Origem: Wikipédia, a enciclopédia livre.
Anotações no Estúdio Yuewei
閱微草堂筆記
Yuewei Caotang Biji
Uma versão de 1933 do livro
Autor(es) Ji Yun
País Império Qing
Gênero Zhiguai
Biji
Lançamento 1800
Yuewei Caotang Biji
Chinês tradicional: 閱微草堂筆記
Chinês simplificado: 阅微草堂笔记

Yuewei Caotang Biji (em chinês: 閱微草堂筆記, Yuèwēi cǎotáng bǐjì), traduzido como "Anotações no Estúdio Yuewei"[1][2][3] (em referência à moradia siheyuan em que o autor habitou[4]), ou também em outros títulos mais literais e alternativos Notas da Cabana para se Examinar o Sutil,[5] Notas de uma Cabana de Palha sobre Observações Minuciosas[6] e Anotações Aleatórias da Cabana do Escrutínio Próximo,[7] é uma coletânea de contos sobrenaturais alegadamente verdadeiros, compilados, atestados e examinados por Ji Yun, acadêmico-oficial da Dinastia Qing.[8] Com aproximadamente 1.200 entradas, a maioria das histórias de Ji foram coletadas de seus amigos e colegas. Outras foram baseados em suas próprias experiências durante a infância e em encontros ao longo de sua longa carreira oficial.[9]

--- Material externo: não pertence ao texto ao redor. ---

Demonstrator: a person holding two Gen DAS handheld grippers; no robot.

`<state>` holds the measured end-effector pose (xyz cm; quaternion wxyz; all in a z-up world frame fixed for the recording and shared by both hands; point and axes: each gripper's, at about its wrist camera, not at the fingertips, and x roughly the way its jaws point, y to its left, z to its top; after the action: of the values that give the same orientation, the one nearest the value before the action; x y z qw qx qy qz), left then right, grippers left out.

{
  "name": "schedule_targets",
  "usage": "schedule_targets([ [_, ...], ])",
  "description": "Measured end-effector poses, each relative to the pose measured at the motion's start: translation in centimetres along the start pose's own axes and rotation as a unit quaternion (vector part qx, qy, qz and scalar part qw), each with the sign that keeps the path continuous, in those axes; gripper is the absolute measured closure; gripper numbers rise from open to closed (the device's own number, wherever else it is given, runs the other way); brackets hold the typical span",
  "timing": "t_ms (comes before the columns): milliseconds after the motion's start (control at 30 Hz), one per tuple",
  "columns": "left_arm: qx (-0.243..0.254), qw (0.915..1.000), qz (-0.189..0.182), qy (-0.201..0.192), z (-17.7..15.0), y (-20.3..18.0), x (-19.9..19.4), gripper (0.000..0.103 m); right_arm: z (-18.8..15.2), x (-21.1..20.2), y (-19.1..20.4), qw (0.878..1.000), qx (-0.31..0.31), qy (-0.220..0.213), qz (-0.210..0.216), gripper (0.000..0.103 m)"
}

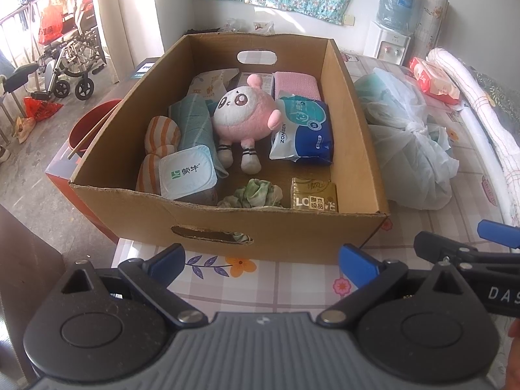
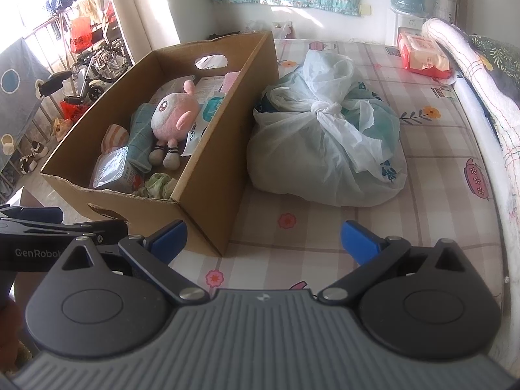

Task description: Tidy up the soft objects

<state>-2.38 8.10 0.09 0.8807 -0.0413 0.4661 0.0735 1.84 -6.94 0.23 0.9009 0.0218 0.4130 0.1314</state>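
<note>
1. Cardboard box sits on the checked floral cloth, directly at 12 o'clock of the left gripper — fingers spread wide, nothing held.
2. Tied plastic bag lies just beside the box, at 12 o'clock of the right gripper, likewise spread and empty.
3. Pink plush toy lies mid-box, the blue wipes pack at its 3 o'clock.
4. Green scrunchie and gold tissue pack — both partly cut off by the near wall.
5. Bag contents unreadable through the plastic.
</note>
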Motion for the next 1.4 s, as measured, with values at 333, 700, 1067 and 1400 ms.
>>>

As histórias nas Notas apresentam muitos seres sobrenaturais, criptídeos e conceitos do folclore chinês, incluindo jiangshi, hulijing e yeren, além de fantasmas e espíritos.[10] Ji Yun nelas intercalou especulações e elaborou teorias para tentar explicar os fenômenos espirituais, em relação com sua crença na moralidade e na ordem cósmica existente entre o mundo espiritual e o material.

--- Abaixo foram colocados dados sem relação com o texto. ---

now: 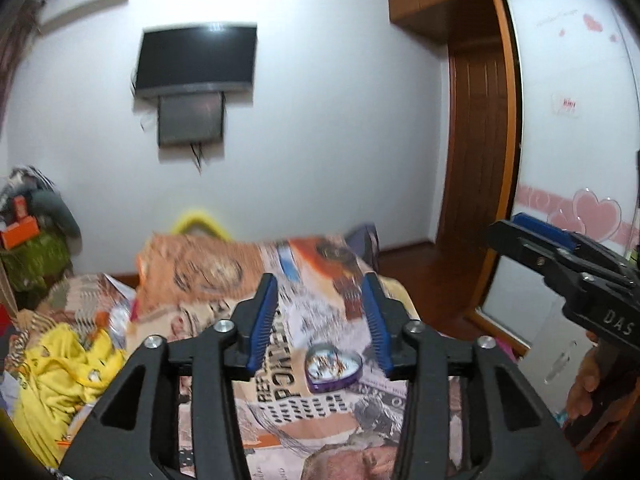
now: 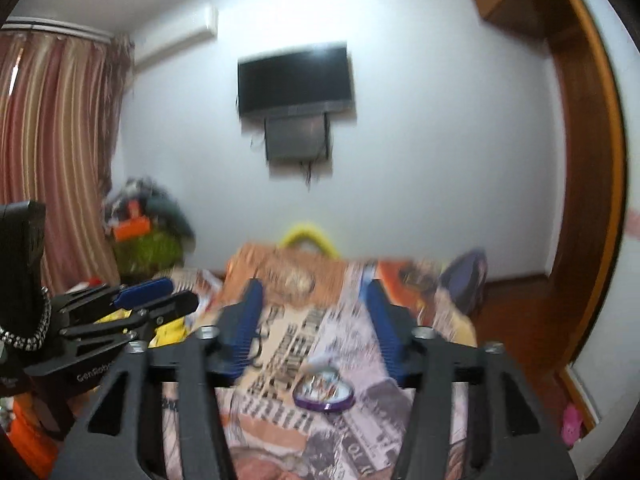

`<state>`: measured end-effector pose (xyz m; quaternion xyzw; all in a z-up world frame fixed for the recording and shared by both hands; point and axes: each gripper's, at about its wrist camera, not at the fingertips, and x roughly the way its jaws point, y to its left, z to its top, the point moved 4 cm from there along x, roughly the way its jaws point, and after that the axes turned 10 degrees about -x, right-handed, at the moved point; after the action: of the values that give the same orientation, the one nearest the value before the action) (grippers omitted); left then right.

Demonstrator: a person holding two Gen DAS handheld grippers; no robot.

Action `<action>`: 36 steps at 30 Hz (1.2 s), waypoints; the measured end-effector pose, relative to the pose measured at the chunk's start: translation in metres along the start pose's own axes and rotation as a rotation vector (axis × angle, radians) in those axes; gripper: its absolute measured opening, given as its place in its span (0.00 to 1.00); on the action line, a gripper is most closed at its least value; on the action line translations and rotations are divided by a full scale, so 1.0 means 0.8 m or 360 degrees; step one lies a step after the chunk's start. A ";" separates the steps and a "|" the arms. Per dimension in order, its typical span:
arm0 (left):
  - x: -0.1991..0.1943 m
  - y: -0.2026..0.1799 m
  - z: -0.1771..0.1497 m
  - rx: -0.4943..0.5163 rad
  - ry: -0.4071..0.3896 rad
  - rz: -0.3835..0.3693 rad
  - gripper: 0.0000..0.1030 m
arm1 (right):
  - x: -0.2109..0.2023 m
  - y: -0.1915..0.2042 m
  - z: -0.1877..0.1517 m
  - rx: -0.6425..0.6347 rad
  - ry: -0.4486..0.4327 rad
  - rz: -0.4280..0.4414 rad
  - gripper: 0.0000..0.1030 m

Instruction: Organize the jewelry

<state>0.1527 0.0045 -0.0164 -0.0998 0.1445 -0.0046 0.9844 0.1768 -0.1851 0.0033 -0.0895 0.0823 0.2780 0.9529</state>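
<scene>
The left claw (image 1: 322, 316) stands released, its blue-padded fingers (image 1: 264, 320) parted with nothing between them, raised above the bed and aimed nearly level toward the far wall. Far left in its view lies a heap of yellow clothing (image 1: 64, 376) on the bed, and behind it a pile of bundled things with an orange box (image 1: 20, 232). A newspaper-print bedspread (image 1: 280, 400) covers the bed; on it, below and between the finger pads, rests the heart-shaped jewelry box (image 1: 334, 367), purple-sided with small shiny pieces inside, touched by neither claw. On the wall above hangs a dark television (image 1: 196, 58). To the right are a wooden door (image 1: 476, 144) and a white wardrobe panel with pink hearts (image 1: 576, 120). At the right edge the right claw (image 1: 532, 236) reaches in, a person's hand (image 1: 586, 380) gripping its handle. The right wrist view, blurred, shows striped curtains (image 2: 52, 152) at left, the left claw (image 2: 160, 296) beside them, and the right claw (image 2: 314, 320) likewise released and empty, the heart box (image 2: 324, 394) lying on the bedspread low between its fingers.
</scene>
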 end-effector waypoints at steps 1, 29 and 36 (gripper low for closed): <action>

Histórico de publicação[editar | editar código-fonte]

Ji Yun publicou cinco volumes de histórias sobrenaturais de 1789 a 1798: Escrito para Passar a Temporada no Resort de Verão (灤陽消夏錄) em 1789, Assim Ouvi (如是我聞) em 1791, Anotações de Meu Alojamento Haidian (槐西雜誌) em 1792, Nenhum Mal em Escutar (姑妄聽之) em 1793, e Mais do Resort de Verão (灤陽續錄) em 1798.[9] Em 1800, seu pupilo Sheng Shiyan reuniu os volumes em uma única coleção, Yuewei caotang biji, em homenagem ao estúdio de Ji.[9]

Foto do Estúdio Yuewei

Ji Yun publicou cinco volumes de histórias sobrenaturais de 1789 a 1798: Escrito para Passar a Temporada no Resort de Verão (灤陽消夏錄) em 1789, Assim Ouvi (如是我聞) em 1791, Anotações de Meu Alojamento Haidian (槐西雜誌) em 1792, Nenhum Mal em Escutar (姑妄聽之) em 1793, e Mais do Resort de Verão (灤陽續錄) em 1798.[9] Em 1800, seu pupilo Sheng Shiyan reuniu os volumes em uma única coleção, Yuewei caotang biji, em homenagem ao estúdio de Ji, "Yuewei", sua moradia.[9][11]

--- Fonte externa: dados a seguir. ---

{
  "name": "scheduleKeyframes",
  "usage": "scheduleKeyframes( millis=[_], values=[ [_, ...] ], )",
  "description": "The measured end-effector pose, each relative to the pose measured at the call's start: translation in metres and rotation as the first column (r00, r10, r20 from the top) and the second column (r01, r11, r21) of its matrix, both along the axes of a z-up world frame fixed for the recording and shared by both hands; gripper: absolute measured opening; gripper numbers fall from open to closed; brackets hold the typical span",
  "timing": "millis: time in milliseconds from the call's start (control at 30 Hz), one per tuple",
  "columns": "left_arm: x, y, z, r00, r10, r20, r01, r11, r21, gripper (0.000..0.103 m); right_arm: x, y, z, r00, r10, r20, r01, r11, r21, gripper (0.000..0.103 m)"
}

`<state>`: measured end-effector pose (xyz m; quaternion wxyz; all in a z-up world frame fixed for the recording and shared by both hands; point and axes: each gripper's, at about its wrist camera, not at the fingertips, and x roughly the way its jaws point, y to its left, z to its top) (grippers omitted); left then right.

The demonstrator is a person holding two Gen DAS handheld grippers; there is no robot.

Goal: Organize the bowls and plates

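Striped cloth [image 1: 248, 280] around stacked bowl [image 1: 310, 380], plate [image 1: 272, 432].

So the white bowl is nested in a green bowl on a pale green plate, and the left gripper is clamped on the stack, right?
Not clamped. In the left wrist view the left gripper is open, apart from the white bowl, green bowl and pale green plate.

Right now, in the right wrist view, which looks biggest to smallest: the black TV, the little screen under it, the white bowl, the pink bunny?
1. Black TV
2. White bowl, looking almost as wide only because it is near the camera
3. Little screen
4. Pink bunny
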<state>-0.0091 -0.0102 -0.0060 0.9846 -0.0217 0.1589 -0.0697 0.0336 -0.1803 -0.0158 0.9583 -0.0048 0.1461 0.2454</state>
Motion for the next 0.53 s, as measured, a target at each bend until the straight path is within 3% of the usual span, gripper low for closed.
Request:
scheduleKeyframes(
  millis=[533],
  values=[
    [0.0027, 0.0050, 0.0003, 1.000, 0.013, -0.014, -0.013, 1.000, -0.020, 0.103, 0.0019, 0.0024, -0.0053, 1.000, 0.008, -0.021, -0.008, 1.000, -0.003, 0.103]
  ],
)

A obra continha mais de 1200 contos sobrenaturais, baseados em testemunho próprio ou de seus amigos e conhecidos. Reunindo histórias que havia lembrado ou registrado por anos, elas incluíam relatos sobre espíritos de mortos, espíritos-raposas, jornadas ao reino dos mortos, possessão demoníaca de pessoas e objetos, em meio a narrativas sobre reencarnação, retribuição, premonições e fenômenos do leito de morte. O conteúdo revela elementos de sua crença pessoal, em que anotações, opiniões e explicações em meio às narrativas evidenciam a convicção do filósofo por uma moralidade baseada em causa e efeito, e sobre a interconexão do universo e a proximidade do mundo espiritual e material.[12][13] Ele tentava fazer uma "investigação de princípios", elaborando teorias e especulações gerais, a partir daquilo que os fenômenos espirituais apresentavam.[13]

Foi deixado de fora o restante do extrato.